* ACTIVITY: Without the pictures, retype each line below exactly as it stands.
### DATA SECTION
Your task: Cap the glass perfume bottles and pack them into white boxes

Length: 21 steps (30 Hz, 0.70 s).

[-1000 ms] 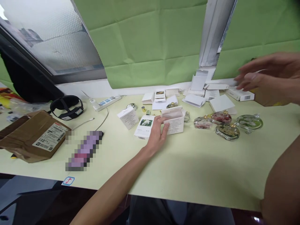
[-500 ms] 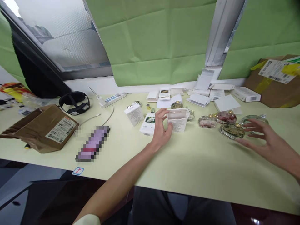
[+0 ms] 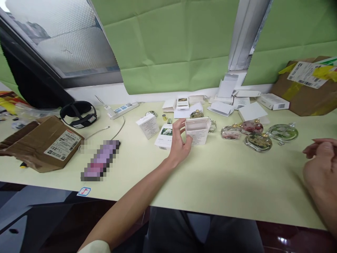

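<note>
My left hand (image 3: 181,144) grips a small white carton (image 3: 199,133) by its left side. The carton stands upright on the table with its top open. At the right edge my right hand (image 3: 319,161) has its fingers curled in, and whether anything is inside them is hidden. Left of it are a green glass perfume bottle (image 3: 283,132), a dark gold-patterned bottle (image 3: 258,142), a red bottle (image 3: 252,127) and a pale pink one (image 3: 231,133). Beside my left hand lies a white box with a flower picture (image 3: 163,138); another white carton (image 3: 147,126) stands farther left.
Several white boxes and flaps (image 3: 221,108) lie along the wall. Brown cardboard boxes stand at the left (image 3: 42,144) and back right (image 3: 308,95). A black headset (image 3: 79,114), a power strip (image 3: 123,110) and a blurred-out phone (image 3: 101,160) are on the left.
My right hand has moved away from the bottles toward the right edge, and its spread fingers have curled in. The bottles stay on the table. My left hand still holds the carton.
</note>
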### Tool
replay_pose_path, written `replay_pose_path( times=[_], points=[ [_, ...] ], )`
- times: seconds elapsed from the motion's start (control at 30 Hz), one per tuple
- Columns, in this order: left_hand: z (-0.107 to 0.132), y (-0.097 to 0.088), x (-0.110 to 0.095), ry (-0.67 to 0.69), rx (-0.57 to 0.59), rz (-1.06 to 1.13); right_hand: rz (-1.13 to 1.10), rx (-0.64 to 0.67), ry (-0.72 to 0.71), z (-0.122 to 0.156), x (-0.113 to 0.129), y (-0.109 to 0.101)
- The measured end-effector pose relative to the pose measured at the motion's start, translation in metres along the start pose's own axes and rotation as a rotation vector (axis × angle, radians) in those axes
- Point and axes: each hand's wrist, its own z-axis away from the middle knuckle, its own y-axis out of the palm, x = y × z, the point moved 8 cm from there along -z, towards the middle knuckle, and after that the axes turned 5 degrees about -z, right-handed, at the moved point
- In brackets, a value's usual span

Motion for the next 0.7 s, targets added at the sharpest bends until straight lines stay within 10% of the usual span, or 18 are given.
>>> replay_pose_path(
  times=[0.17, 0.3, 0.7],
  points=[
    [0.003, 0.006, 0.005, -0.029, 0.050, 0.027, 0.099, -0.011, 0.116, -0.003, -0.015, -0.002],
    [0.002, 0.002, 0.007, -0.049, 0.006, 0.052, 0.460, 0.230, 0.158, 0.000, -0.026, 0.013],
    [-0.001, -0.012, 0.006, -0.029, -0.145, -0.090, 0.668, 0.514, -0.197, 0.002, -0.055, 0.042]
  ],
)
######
* RESPONSE:
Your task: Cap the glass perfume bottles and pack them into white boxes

Length: 21 steps (30 Hz, 0.70 s).

[-1000 ms] 
[-500 ms] 
[+0 ms] 

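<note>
My left hand (image 3: 181,144) grips a small white carton (image 3: 199,133) by its left side. The carton stands upright on the table with its top open. At the right edge my right hand (image 3: 319,161) has its fingers curled in, and whether anything is inside them is hidden. Left of it are a green glass perfume bottle (image 3: 283,132), a dark gold-patterned bottle (image 3: 258,142), a red bottle (image 3: 252,127) and a pale pink one (image 3: 231,133). Beside my left hand lies a white box with a flower picture (image 3: 163,138); another white carton (image 3: 147,126) stands farther left.
Several white boxes and flaps (image 3: 221,108) lie along the wall. Brown cardboard boxes stand at the left (image 3: 42,144) and back right (image 3: 308,95). A black headset (image 3: 79,114), a power strip (image 3: 123,110) and a blurred-out phone (image 3: 101,160) are on the left.
My right hand has moved away from the bottles toward the right edge, and its spread fingers have curled in. The bottles stay on the table. My left hand still holds the carton.
</note>
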### Tool
replay_pose_path, written `replay_pose_path( times=[_], points=[ [_, ...] ], )`
- times: seconds elapsed from the motion's start (control at 30 Hz), one per tuple
- Columns, in this order: left_hand: z (-0.107 to 0.132), y (-0.097 to 0.088), x (-0.110 to 0.095), ry (-0.67 to 0.69), rx (-0.57 to 0.59), rz (-1.06 to 1.13); right_hand: rz (-1.13 to 1.10), rx (-0.64 to 0.67), ry (-0.72 to 0.71), z (-0.122 to 0.156), x (-0.113 to 0.129), y (-0.109 to 0.101)
- The measured end-effector pose relative to the pose measured at the motion's start, translation in metres along the start pose's own axes and rotation as a rotation vector (axis × angle, radians) in those axes
- Point and axes: each hand's wrist, its own z-axis away from the middle knuckle, its own y-axis out of the palm, x = y × z, the point moved 8 cm from there along -z, towards the middle knuckle, and after that the axes turned 5 degrees about -z, right-handed, at the moved point
- In brackets, a value's usual span

Motion for the next 0.7 s, targets added at the sharpest bends until straight lines stay within 10% of the usual span, or 18 are given.
>>> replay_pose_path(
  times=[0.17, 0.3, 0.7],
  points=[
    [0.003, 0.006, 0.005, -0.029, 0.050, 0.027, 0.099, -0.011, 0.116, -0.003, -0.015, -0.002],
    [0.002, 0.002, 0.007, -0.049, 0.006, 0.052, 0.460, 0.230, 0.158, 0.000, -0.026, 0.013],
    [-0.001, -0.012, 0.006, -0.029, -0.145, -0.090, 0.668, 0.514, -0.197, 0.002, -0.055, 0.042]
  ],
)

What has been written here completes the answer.